### Try it
Write the lines out again, from the top of the material to the line containing "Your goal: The", pictures excluded.

### Material provided
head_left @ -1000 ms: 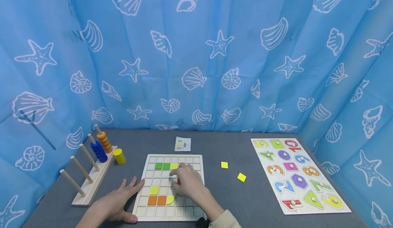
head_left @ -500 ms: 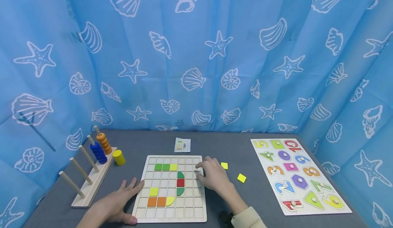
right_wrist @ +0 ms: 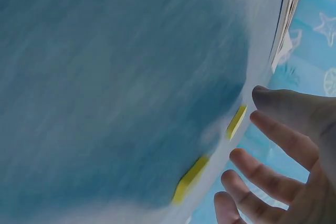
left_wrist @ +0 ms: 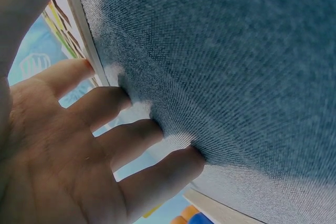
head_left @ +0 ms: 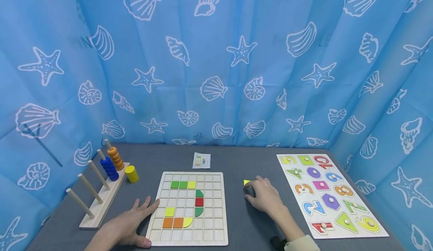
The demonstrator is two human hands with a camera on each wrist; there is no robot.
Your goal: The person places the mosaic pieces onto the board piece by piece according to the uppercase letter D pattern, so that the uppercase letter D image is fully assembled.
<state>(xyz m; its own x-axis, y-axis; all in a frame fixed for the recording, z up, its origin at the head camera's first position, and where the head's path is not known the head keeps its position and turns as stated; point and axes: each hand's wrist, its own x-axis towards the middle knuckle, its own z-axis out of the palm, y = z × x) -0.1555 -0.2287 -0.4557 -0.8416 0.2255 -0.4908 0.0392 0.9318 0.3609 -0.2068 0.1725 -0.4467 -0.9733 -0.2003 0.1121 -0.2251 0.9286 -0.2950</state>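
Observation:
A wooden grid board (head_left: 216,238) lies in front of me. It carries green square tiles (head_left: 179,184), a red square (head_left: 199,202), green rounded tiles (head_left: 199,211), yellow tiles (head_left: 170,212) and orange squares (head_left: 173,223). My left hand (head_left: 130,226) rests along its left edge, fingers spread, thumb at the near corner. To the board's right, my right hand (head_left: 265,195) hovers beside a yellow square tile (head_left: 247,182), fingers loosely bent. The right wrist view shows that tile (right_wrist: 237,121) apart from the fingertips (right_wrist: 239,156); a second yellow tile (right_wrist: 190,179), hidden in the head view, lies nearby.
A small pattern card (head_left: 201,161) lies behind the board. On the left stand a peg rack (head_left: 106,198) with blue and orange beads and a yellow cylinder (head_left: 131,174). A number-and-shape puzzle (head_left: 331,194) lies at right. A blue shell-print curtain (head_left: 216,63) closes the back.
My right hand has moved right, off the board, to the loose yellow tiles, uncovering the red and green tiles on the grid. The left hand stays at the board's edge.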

### Response to the task
head_left @ -1000 ms: 
head_left @ -500 ms: 
right_wrist @ +0 ms: 
left_wrist @ +0 ms: 
head_left @ +0 ms: 
The demonstrator is two human hands with a camera on each wrist; there is no robot.
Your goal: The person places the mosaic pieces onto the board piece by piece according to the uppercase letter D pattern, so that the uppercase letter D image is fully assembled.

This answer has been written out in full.